Family and early life[edit]

Seales was born in the U.S. Virgin Islands, where his father, who boxed in the U.S. Army was stationed. The Seales family moved to Tacoma, Washington in 1965. He is the half-brother of boxer Dale Grant and the brother of boxer Wilbur Seales.

Amateur career[edit]

He was a product of the Tacoma Boys Club amateur boxing program, and was coached by Joe Clough.

Amateur record: 338-12

  • 1972 Olympic gold medalist (139 lbs.)
  • 1971 National AAU light welterweight champion
  • 1972 National Golden Gloves 139 pounds champion, defeating Donnie Nelson of Lowell, MA in the final

Olympic results[edit]

  • defeated Ulrich Beyer (East Germany) on points
  • defeated Jim Montague (Ireland) on points
  • defeated Andres Molina (Cuba) 3-2
  • defeated Zvonimir Vujin (Yugoslavia) 5-0
  • defeated Angel Angelov (Bulgaria) 3-2

Pro career[edit]

Seales was a contender for the middleweight title during the late '70s and early '80s, winning the regional level USBA and NABF titles in the process. In his two most memorable fights, he lost a narrow decision to future middleweight champion Marvin Hagler in July 1974, then drew with Hagler in a rematch three months later. After losing to European champion Alan Minter in 1976, Seales remained on the outskirts of contention, until a first-round technical knockout at the hands of Hagler effectively ended his title hopes.
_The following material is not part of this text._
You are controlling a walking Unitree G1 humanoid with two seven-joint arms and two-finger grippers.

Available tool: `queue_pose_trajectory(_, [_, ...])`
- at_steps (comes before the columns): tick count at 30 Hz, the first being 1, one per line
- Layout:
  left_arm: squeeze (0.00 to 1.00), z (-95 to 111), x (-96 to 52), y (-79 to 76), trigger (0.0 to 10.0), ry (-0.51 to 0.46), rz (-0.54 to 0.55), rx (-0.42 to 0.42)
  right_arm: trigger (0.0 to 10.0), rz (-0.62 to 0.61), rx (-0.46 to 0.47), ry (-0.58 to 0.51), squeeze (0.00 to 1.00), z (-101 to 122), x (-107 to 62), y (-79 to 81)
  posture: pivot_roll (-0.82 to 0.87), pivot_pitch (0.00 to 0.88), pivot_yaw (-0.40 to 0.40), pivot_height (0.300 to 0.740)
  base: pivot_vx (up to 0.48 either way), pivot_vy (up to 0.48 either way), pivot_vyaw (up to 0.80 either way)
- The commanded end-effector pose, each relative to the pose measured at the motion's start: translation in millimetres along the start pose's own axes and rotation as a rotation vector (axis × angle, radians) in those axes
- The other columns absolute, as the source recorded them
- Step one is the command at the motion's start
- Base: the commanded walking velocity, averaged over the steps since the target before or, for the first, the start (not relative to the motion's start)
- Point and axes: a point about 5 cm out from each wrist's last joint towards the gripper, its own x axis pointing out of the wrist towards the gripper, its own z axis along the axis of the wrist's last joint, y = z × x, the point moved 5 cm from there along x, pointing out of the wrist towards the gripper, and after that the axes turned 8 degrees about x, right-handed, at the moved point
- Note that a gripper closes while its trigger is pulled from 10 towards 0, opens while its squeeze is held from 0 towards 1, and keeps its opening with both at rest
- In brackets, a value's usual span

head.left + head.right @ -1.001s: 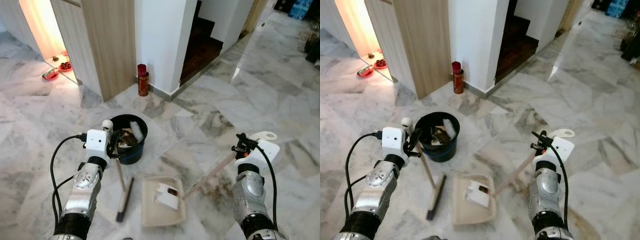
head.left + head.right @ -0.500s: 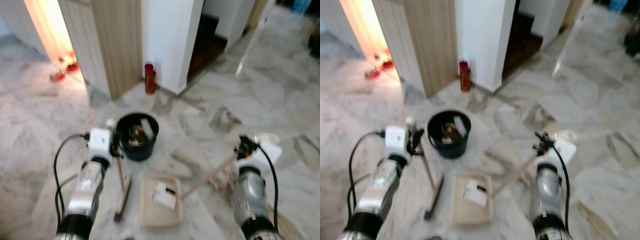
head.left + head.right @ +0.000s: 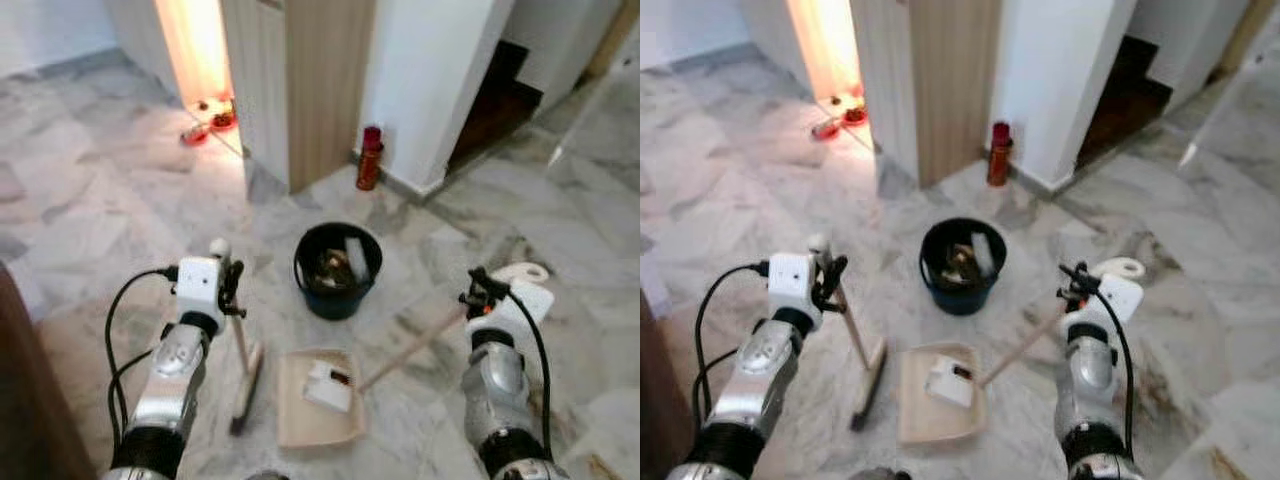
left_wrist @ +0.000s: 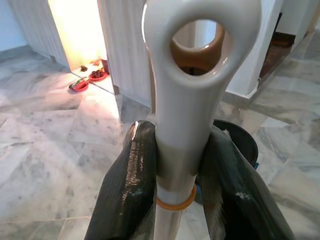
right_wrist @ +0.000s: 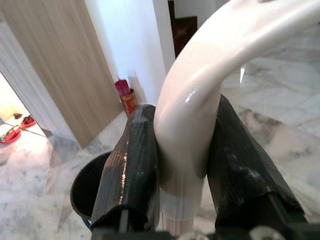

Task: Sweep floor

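Your view has swung left across the marble floor point(image 3: 90, 210): the black bin point(image 3: 338, 270) now sits at frame centre. The dustpan point(image 3: 316, 397), holding scraps, lies lower centre. Your left gripper point(image 4: 175, 175) stays clamped on the broom point(image 3: 243, 372) handle, your right gripper point(image 5: 182, 160) on the dustpan's handle. Emptying looks next.

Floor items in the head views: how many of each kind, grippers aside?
Broom: 1
Dustpan: 1
Black bucket: 1
Red canister by the wall: 1
Red dishes in the lit doorway: 2, as far as can be told
Total: 6
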Motion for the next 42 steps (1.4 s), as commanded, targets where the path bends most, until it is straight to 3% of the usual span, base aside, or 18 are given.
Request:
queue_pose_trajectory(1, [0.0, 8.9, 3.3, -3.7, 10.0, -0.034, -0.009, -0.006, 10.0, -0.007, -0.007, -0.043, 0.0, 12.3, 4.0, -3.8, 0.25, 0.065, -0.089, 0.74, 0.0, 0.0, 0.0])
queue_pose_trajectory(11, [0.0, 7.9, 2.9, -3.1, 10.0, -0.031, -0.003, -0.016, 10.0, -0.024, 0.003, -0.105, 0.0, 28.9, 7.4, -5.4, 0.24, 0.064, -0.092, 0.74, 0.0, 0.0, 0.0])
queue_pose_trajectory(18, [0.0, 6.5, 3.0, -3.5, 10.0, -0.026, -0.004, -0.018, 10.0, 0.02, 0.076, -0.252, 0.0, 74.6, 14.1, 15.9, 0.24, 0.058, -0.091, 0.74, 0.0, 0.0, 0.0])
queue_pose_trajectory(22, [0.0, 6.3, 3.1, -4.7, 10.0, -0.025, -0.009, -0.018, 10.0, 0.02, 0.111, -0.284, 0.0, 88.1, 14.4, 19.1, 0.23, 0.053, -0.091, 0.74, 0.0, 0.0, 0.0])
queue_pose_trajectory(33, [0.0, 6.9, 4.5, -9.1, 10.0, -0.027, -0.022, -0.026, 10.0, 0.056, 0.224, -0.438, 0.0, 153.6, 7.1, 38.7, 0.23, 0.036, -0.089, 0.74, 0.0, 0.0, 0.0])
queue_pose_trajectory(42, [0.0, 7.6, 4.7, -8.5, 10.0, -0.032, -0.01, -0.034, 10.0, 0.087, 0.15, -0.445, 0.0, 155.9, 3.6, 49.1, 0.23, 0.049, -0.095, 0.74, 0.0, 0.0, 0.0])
In 1980, Seales injured his left eye in a fight with Jaime Thomas, and retired due to a serious retinal tear. He was subsequently declared legally blind, and was used as a cause célèbre along with Sugar Ray Leonard during the 1980s, for those pushing for a ban on boxing.

Life after boxing[edit]

Years later, doctors operated and restored Seales' vision in his right eye, though he wears glasses. Seales later worked as a schoolteacher of autistic students at Lincoln High School in Tacoma for 17 years, retiring in 2004. In 2006, he moved to Indianapolis with his wife, and currently teaches at Indy Boxing and Grappling.
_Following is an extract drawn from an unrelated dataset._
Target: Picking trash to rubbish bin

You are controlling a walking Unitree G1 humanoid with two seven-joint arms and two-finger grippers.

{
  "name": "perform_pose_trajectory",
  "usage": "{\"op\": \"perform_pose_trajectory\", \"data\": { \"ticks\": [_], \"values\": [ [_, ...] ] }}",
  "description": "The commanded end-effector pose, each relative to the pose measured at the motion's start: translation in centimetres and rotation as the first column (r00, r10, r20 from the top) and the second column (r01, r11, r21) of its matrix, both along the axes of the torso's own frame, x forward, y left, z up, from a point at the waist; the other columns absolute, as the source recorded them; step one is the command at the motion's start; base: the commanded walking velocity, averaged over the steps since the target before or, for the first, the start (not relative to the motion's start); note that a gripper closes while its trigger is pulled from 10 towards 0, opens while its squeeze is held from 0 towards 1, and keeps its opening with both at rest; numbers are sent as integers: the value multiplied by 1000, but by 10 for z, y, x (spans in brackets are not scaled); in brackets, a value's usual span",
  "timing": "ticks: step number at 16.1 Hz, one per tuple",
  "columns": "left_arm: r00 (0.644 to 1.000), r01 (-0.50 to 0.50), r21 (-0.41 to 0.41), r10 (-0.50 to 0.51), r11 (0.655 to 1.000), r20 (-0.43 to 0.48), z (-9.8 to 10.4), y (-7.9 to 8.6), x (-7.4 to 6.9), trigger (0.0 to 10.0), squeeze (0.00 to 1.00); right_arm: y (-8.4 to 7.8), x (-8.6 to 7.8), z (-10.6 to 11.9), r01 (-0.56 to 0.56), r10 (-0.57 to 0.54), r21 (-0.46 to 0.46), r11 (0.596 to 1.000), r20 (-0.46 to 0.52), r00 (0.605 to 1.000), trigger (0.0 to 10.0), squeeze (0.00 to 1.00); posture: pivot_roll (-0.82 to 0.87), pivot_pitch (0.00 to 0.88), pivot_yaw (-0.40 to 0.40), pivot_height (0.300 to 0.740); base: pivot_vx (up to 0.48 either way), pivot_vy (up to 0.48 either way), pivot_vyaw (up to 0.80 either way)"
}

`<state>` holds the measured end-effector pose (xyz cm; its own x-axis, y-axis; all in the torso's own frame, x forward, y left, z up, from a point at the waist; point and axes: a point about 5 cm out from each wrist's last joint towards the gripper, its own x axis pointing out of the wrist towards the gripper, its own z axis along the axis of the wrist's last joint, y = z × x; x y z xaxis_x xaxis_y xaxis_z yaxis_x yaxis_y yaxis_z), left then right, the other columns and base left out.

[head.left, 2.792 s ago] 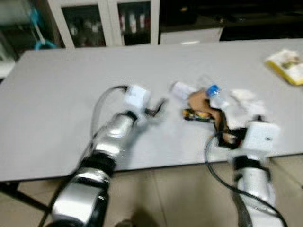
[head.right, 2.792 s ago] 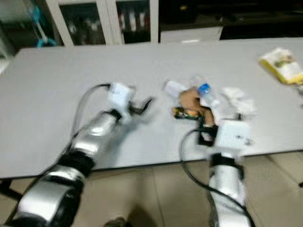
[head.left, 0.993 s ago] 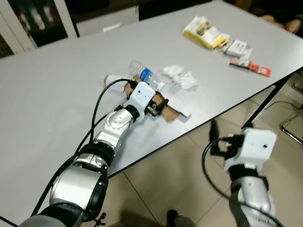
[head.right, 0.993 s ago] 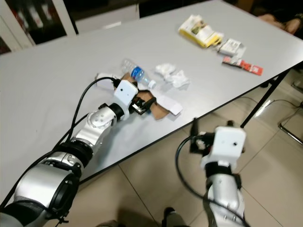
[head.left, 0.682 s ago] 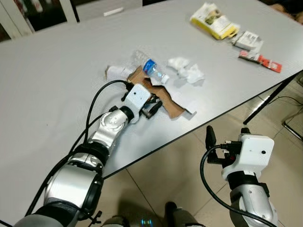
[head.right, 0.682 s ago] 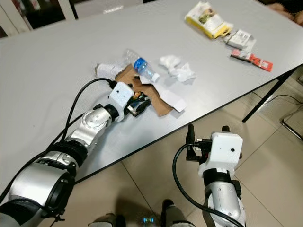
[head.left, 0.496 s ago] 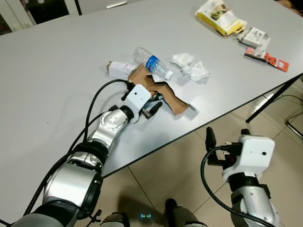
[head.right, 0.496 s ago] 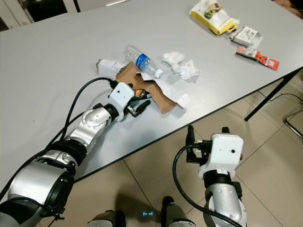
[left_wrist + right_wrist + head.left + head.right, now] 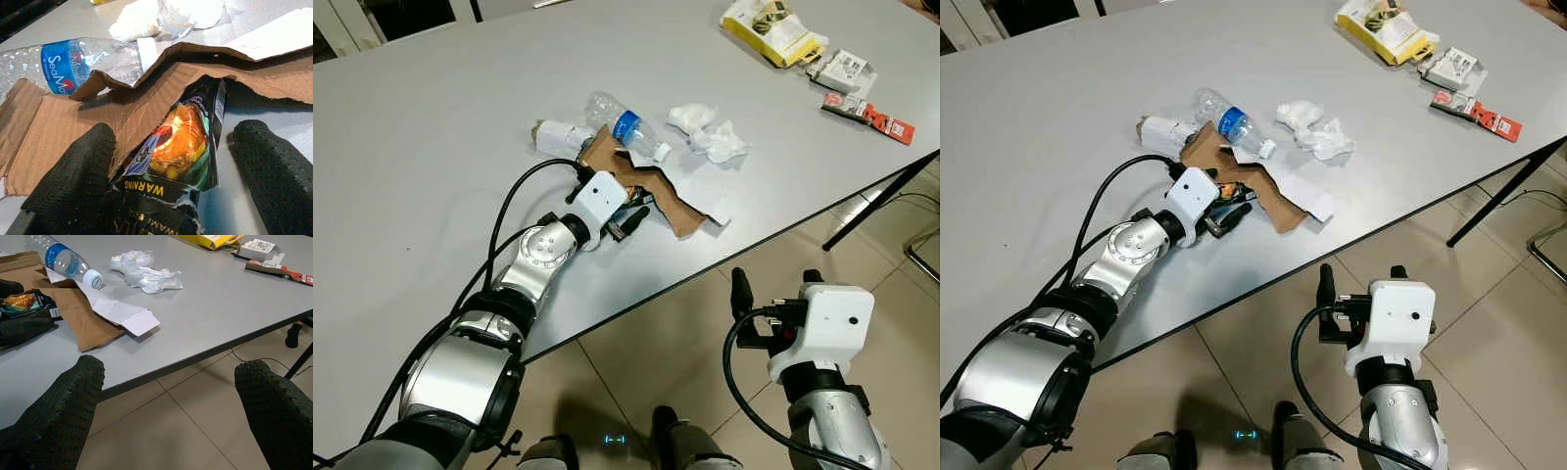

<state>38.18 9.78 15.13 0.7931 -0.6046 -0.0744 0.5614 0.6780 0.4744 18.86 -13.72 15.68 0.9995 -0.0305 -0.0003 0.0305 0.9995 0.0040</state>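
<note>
A heap of trash lies on the grey table (image 9: pixel 431 147): a clear bottle (image 9: pixel 625 127) with a blue label, a torn brown cardboard piece (image 9: pixel 651 191), crumpled white tissue (image 9: pixel 710 137) and a black and orange snack wrapper (image 9: pixel 181 147). My left gripper (image 9: pixel 631 217) rests on the table at the cardboard's edge. It is open, and the wrapper lies between its fingers (image 9: pixel 73 176), tucked partly under the cardboard. My right gripper (image 9: pixel 1361 277) hangs open below the table's front edge, over the floor, with nothing in it.
A white paper roll (image 9: pixel 558 137) lies behind the bottle. At the far right of the table are a yellow packet (image 9: pixel 773 29), a small box (image 9: pixel 847 70) and a red wrapper (image 9: pixel 867 110). A black table leg (image 9: pixel 881 201) slants down on the right over the tiled floor.
The view has swung and steadied. My left gripper has moved up to the pile and now straddles the wrapper. My right gripper has drawn back from the pile to below the table edge.
</note>
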Motion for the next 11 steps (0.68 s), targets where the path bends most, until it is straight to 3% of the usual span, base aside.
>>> {"op": "perform_pose_trajectory", "data": {
  "ticks": [1,11],
  "values": [
    [992,24,75,-14,997,-129,-30,3,-9,0,0,0,-3,2,-3,3,2,1000,-3,1000,10000,0,-91,284,-6,740,0,0,0],
    [991,22,71,-13,997,-130,-31,1,-10,0,0,-3,-2,3,3,-3,-11,1000,-6,1000,10000,0,-101,277,-14,740,0,0,0]
  ]
}}
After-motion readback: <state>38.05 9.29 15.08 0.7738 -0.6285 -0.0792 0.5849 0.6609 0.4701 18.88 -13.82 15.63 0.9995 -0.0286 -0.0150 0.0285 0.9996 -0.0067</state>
Seales was a 2005 inductee into the Tacoma-Pierce County Sports Hall of Fame.

Awards and achievements
Preceded by
Tony Licata
NABF Middleweight Champion
May 25, 1976 – June 21, 1977
Title next held by
Ralph Palladin
Title last held by
Tony Licata
USBA Middleweight Champion
December 2, 1977 – May 4, 1980
Title next held by
Curtis Parker
Preceded by
Sammy NeSmith
NABF Middleweight Champion
March 31, 1981 – October 23, 1982
Succeeded by
James Shuler


External links[edit]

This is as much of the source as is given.